Luther Howinstein fut sans contredit la figure dominante de la seconde révolution, la seconde terreur. Dans le secret, il y travailla, la prépara, la trama. Comme von Buelow, Howinstein était un jeune homme. Il avait à peine trente ans. Taillé en hercule, les traits irréguliers et énergiques, les yeux d’un gris presque blanc, il dégageait de sa personne une force terrifiante. Brutal dans ses manières, violents dans ses paroles, il avait fait siennes toutes les passions, et travaillait à les satisfaire avec acharnement. Homme du peuple, il avait des goûts de grands seigneurs. Il s’habillait avec recherche, une recherche qui ne parvenait pas à receler ses origines plébéiennes. Il manquait de goût, de mesure. En tout, il était excessif.

Une intelligence supérieure le servait, doublé d’un talent d’orateur fougueux, âpre. S’il ne plaisait pas, il en imposait. Avocat de son métier, spécialisé dans les matières criminelles, il affectait la société des voleurs, des bandits, des êtres louches comme il cherchait à s’immiscer dans le beau monde.

En cela, il travaillait à ses fins, d’une manière calculée. Sa violence de tempérament ne l’empêchait pas de raisonner à froid, et de calculer ses actes en les coordonnant en vue du succès.

Le maréchal Junot, était une de ses créatures. Il avait conquis tous ses grades, les uns après les autres, en servant sous Albert Kemp. En réalité, il étudiait, observait les événements et les hommes, pressentant que son heure viendrait.

Nous voilà prêt maintenant pour le grand acte. Avant de tracer un tableau aussi fidèle que me permettent mes renseignements, complétés de déduction, de l’état de l’Uranie je me permets la fantaisie d’un intermède, de laisser tomber le rideau et de retourner au lendemain de l’abdication du roi à la demeure des von Buelow. Insensiblement, je reprendrai la marche des faits pour en arriver à ce moment précis où un homme vit la minute la plus tragique de son existence et qui oriente désormais toutes ses pensées comme aussi toutes ses actions.

Comme encore une fois, je ne suis qu’un reporter, je n’essayerai pas de me perdre en des considérations psychologiques ou physiologiques ou philosophiques des mobiles humains. Je laisse cela aux romanciers professionnels…

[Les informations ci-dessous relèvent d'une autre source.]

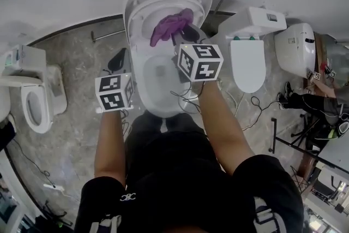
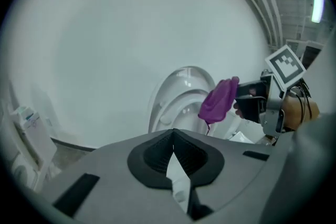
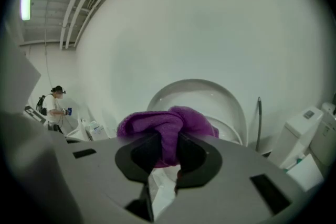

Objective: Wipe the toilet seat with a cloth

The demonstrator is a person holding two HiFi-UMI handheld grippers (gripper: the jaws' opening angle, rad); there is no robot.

Je n’invente rien, je ne mêle rien, je ne noue rien. Je me laisse emporter par le courant de mes souvenirs, coordonnés le mieux que j’ai pu, avant d’en arriver au dénouement que je connais depuis hier.

Une lettre des États-Unis, d’une petite ville d’un état du centre m’apprend la rencontre de deux hommes, puissants et forts tous les deux. Cette rencontre termine mon récit

J’ai reçu également l’autorisation d’utiliser mes notes comme bon me semblerait et de les publier si je le désire. Il n’y a qu’une condition : respecter la vérité, la vérité toute nue, toute crue.


X


Le curé de X… célébra la cérémonie. Le mariage fut très simple. Le père de Natalie lui servait de témoin ; l’intendant des von Buelow accompagnait Herman.